There is a temptation, when writing about a concept like Sankofa, to make it noble. To treat Akan / Ghanaian thought as if it were uncomplicated wisdom waiting for the modern reader to catch up. Sankofa and the Returning Diaspora? The honest answer requires resisting that flattery. Sankofa is real philosophy. It has internal tensions. It can be misused. It still rewards close reading.
What Sankofa Actually Means
Translators usually settle on something like: Sankofa is an Akan word and a symbol — most often a bird with its head turned backward, holding an egg in its beak. The egg is the future; the head turned backward is the past. Together they teach a simple, demanding idea: it is not wrong, nor shameful, to go back and fetch what you forgot. The future cannot be built on amnesia. It is a defensible translation.
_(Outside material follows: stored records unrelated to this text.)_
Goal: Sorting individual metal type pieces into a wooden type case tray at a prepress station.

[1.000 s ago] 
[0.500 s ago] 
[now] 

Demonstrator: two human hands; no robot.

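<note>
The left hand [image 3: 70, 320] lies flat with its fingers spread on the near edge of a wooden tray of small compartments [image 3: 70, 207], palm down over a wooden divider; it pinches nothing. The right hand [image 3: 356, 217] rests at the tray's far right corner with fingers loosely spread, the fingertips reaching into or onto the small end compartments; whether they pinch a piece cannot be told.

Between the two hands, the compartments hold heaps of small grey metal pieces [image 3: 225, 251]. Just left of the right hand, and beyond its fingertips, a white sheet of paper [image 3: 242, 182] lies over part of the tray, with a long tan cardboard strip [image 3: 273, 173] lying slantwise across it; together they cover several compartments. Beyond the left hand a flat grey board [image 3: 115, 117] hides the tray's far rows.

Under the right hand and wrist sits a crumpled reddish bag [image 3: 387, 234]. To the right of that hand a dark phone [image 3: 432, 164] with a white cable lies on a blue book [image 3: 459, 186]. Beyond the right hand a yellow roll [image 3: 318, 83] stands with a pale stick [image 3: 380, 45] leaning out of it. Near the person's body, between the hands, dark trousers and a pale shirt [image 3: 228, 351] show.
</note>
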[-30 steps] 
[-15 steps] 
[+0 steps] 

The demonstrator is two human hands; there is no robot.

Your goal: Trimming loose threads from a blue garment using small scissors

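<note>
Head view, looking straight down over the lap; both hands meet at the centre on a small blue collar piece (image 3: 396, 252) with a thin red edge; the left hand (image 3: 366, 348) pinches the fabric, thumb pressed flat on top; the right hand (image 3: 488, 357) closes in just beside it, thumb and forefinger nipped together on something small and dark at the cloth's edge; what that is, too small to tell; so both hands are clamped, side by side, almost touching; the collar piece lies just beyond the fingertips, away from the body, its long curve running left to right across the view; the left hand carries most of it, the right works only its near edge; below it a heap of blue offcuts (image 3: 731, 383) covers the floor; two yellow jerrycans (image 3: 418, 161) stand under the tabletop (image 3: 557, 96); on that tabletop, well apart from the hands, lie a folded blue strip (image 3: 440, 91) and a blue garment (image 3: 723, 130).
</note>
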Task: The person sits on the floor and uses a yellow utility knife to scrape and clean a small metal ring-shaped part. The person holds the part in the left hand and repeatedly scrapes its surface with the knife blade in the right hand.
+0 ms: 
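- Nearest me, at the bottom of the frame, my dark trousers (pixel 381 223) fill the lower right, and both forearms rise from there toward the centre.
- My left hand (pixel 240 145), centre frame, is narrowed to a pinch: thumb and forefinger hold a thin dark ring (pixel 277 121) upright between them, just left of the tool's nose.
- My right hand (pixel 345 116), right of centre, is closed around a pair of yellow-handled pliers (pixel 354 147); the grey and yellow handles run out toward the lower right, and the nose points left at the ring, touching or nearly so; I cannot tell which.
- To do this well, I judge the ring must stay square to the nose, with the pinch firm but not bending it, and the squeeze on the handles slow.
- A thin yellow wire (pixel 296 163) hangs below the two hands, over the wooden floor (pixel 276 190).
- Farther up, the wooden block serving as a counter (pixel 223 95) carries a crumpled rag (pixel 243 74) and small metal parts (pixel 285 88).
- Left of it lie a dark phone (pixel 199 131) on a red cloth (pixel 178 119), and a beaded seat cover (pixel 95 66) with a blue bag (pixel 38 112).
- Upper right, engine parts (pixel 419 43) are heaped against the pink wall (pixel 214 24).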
But translation is the surface. Sankofa carries underneath it a set of assumptions — about what a person is, what owes what to whom, and what success even means — that the English sentence cannot deliver.
A river that forgets its source will dry up.Yoruba
The Question This Post Is About
The person who left, lived elsewhere, and came back — and what Sankofa asks of them now. The question is worth taking seriously, because Sankofa is one of those concepts that loses its shape when handled carelessly — and recovers it as soon as the reader is willing to slow down and listen.
Take a small, ordinary case. A team of nine. A project that was supposed to take a quarter is now in its second. The manager has the option to find a single person to assign blame to and to move on. The Sankofa reading offers a different question: what did we, as a team, fail to make possible for the person carrying this work? The first hire of any new venture is someone older who has done it before. The case is not unusual. The reading of it, in the spirit of Sankofa, is.
A Second Angle
Notice what the case is not asking. It is not asking who is to blame. It is not asking how to make the situation more efficient. It is asking what Sankofa would have us do here, with these particular people, in this particular knot. The first hire of any new venture is someone older who has done it before. The discipline of asking the Sankofa question — instead of the efficiency question, or the blame question — is what changes a working life over years.
Where the Concept Resists
There is also the question of authority. Who gets to speak for Sankofa? The traditions in which it lives are old, plural, sometimes in disagreement with each other. Anyone — including the writer of this essay — who claims a definitive reading is overreaching. The careful reader treats every restatement of Sankofa, including this one, as one voice among many.
What to Do With This
What can you do with this? Begin small. Choose one place — one meeting, one relationship, one daily ritual — and run it through Sankofa for a month. Not as a project. As a quiet experiment. Notice what changes. Sankofa is not learned by reading; it is learned by repetition.
The full philosophy, as a book
How to use your history, your failures, and your traditions as fuel rather than baggage.